Prozess
Schuldner leugnet Existenz der SchmidtBank

In der Diskussion um die Zukunft der SchmidtBank sorgt ein Rechtsstreit vor dem Oberlandesgericht (OLG) Bamberg für neuen Zündstoff. Nach Angaben eines Gerichts-Sprechers hat ein Gläubiger der SchmidtBank Rückzahlungs- Verpflichtungen mit dem Argument verweigert, die Bank existiere in der früheren Form nicht mehr. Demnach dreht es sich um einen Beitrag von 700.000 Euro.

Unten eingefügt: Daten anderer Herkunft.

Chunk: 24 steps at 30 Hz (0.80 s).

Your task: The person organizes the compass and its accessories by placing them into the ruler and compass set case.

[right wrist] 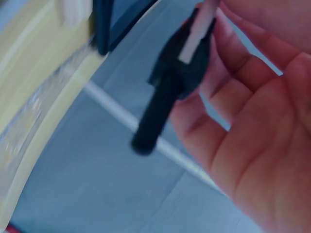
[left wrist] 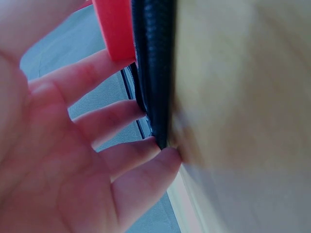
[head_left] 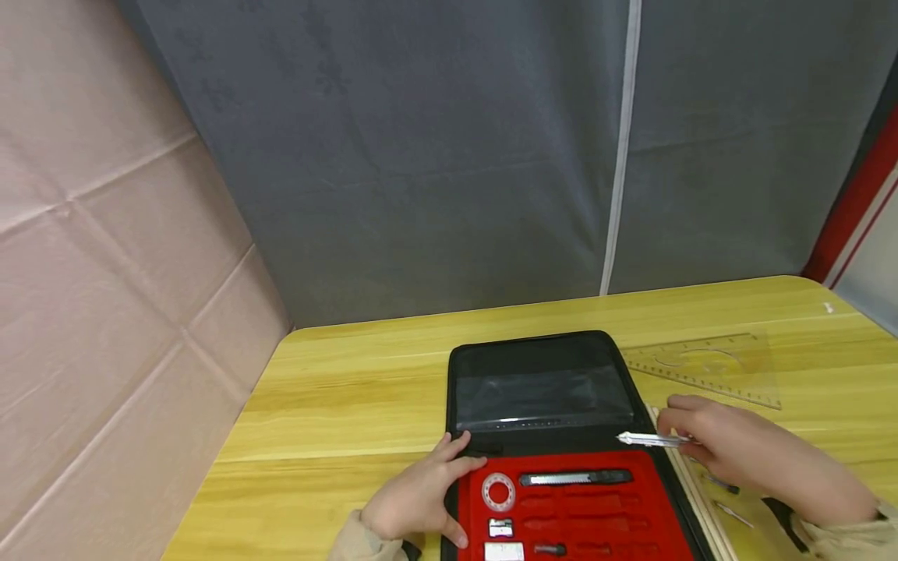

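A black zip case [head_left: 543,444] lies unfolded on the table, with a red tray [head_left: 575,510] in its near half. In the tray sit a utility knife [head_left: 575,478], a white ring [head_left: 499,492], a pencil sharpener [head_left: 500,528] and a white block [head_left: 503,552]; several slots are bare. My left hand [head_left: 421,491] rests at the case's left edge, its spread fingers [left wrist: 102,121] touching the rim. Over the right edge of the case, my right hand [head_left: 722,436] pinches a silver drawing compass [head_left: 652,440] with a black handle [right wrist: 158,111].
A clear set square [head_left: 708,366] lies behind my right hand. Pale strips [head_left: 694,487] run along the case's right side. A small thin metal piece [head_left: 733,514] and a dark one [head_left: 722,485] lie under my right forearm. Grey cloth [head_left: 421,171] hangs behind the table.
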### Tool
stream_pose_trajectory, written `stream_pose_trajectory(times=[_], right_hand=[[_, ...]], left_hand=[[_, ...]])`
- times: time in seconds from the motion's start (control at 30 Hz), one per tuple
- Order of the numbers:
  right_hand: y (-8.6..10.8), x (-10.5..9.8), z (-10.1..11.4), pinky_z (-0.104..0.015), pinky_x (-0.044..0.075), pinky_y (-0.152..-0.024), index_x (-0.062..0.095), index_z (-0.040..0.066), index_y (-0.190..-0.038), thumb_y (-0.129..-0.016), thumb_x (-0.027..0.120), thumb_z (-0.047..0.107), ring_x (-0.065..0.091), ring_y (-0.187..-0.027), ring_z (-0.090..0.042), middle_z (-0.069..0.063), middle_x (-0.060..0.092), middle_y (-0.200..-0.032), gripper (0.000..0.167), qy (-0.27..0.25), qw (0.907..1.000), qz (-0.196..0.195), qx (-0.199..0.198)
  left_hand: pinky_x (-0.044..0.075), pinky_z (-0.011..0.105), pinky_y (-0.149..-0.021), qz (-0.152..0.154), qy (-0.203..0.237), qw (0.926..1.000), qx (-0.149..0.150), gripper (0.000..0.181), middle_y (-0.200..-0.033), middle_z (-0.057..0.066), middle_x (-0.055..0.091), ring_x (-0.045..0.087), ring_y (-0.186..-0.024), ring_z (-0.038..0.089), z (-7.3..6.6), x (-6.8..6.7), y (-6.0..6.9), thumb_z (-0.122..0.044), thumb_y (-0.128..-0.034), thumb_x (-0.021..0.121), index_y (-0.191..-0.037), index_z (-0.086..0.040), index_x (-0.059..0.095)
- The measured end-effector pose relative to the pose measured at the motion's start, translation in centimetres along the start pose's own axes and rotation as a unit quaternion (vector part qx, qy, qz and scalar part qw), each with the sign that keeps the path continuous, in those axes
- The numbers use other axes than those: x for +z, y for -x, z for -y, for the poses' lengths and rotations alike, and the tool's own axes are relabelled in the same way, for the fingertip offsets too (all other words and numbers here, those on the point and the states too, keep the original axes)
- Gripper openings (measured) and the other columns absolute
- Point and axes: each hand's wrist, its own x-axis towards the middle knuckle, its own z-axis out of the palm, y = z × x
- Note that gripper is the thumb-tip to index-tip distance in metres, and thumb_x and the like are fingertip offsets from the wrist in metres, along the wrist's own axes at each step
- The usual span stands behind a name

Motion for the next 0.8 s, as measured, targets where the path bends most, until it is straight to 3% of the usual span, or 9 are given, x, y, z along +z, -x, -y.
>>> stream_pose_trajectory(times=[0.1, 0.37, 0.6, 0.8], right_hand=[[-0.9, 0.4, 1.4, -0.017, 0.04, -0.051, 0.06, 0.022, -0.082, -0.069, 0.072, -0.001, 0.04, -0.065, 0.004, 0.016, 0.043, -0.077, 0.03, -0.004, 0.9999, 0.01, -0.009], [-2.6, 2.4, 3.7, -0.016, 0.044, -0.054, 0.063, 0.02, -0.084, -0.067, 0.075, 0.003, 0.046, -0.069, 0.001, 0.014, 0.044, -0.077, 0.027, 0.013, 0.9961, 0.003, -0.087], [-3.4, 3.6, 5.1, -0.017, 0.046, -0.058, 0.065, 0.022, -0.089, -0.072, 0.073, 0.008, 0.046, -0.071, 0.002, 0.016, 0.046, -0.078, 0.023, -0.017, 0.9963, 0.048, -0.07], [-3.7, 4.4, 5.7, -0.015, 0.046, -0.059, 0.066, 0.022, -0.09, -0.071, 0.074, 0.01, 0.047, -0.072, 0.003, 0.016, 0.047, -0.078, 0.024, -0.008, 0.9956, 0.039, -0.085]], left_hand=[[0.05, 0.034, -0.084, 0.0, -0.001, 1.0, 0.001, 0.075, -0.145, 0.005, 0.029, 0.024, -0.132, 0.033, 0.0, 0.0, 0.0, -0.032, -0.0589, 0.083, -0.127, -0.027, 0.052], [0.051, 0.032, -0.082, 0.001, 0.005, 1.0, -0.005, 0.075, -0.146, 0.004, 0.029, 0.023, -0.132, 0.032, 0.0, 0.0, 0.0, -0.031, -0.0593, 0.083, -0.127, -0.027, 0.052], [0.05, 0.033, -0.084, 0.002, -0.002, 1.0, -0.005, 0.076, -0.146, 0.004, 0.029, 0.023, -0.132, 0.032, -0.1, 0.1, -0.1, -0.031, -0.059, 0.083, -0.128, -0.028, 0.051], [0.049, 0.034, -0.085, 0.001, -0.005, 1.0, -0.006, 0.076, -0.146, 0.004, 0.029, 0.024, -0.132, 0.032, 0.0, 0.1, -0.1, -0.032, -0.0586, 0.083, -0.127, -0.028, 0.052]])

WiWo/dpa HOF/BAMBERG. Gegen die Rückzahlungsverweigerung hatte die SchmidtBank vor dem Landgericht Hof geklagt und auch gewonnen. Der Gläubiger ging daraufhin in Berufung. Der SchmidtBank-Gläubiger, den das Hofer Bankhaus im Zusammenhang mit einer fällig gewordenen Bürgschaft in die Pflicht nimmt, verweist zur Begründung auf die von deutschen Großbanken getragene Auffanggesellschaft für die SchmidtBank. Mit dieser Auffanglösung seien im Dezember 2001 die bisher persönlich haftenden beiden Gesellschafter Karl Gerhard Schmidt und dessen Sohn Karl Matthäus ausgeschieden.

Als persönlich haftender Gesellschafter fungiere nun die Auffanggesellschaft Medusa 75 GmbH. Für diese Umfirmierung hätte es jedoch eines Hauptversammlungsbeschlusses bedurft, argumentiert der aus Hof stammende Gläubiger. Diesen habe es aber nie gegeben. Deshalb sei die Forderung der SchmidtBank hinfällig, zitiert der "Spiegel" den Anwalt des Beklagten, Johannes Driendl.

Auch die alte SchmidtBank könne die Forderung nicht geltend machen, da sie mit dem Ausscheiden der beiden Gesellschafter erloschen sei. Das in erster Instanz mit dem Fall befasste Landgericht Hof hatte in seinem Urteil vom Januar den Rückzahlungs-Anspruch der SchmidtBank bestätigt.

In dem Urteil hatte es nach Angaben des Bamberger OLG- Sprechers geheißen, der Wechsel der persönlich haftenden Gesellschafter sei "unproblematisch". Auch eine Umbenennung habe auf das Recht, etwas zu fordern, keinen Einfluss. Das OLG Bamberg hat die mündliche Verhandlung über den Rechtsstreit für den 10. Juli angesetzt.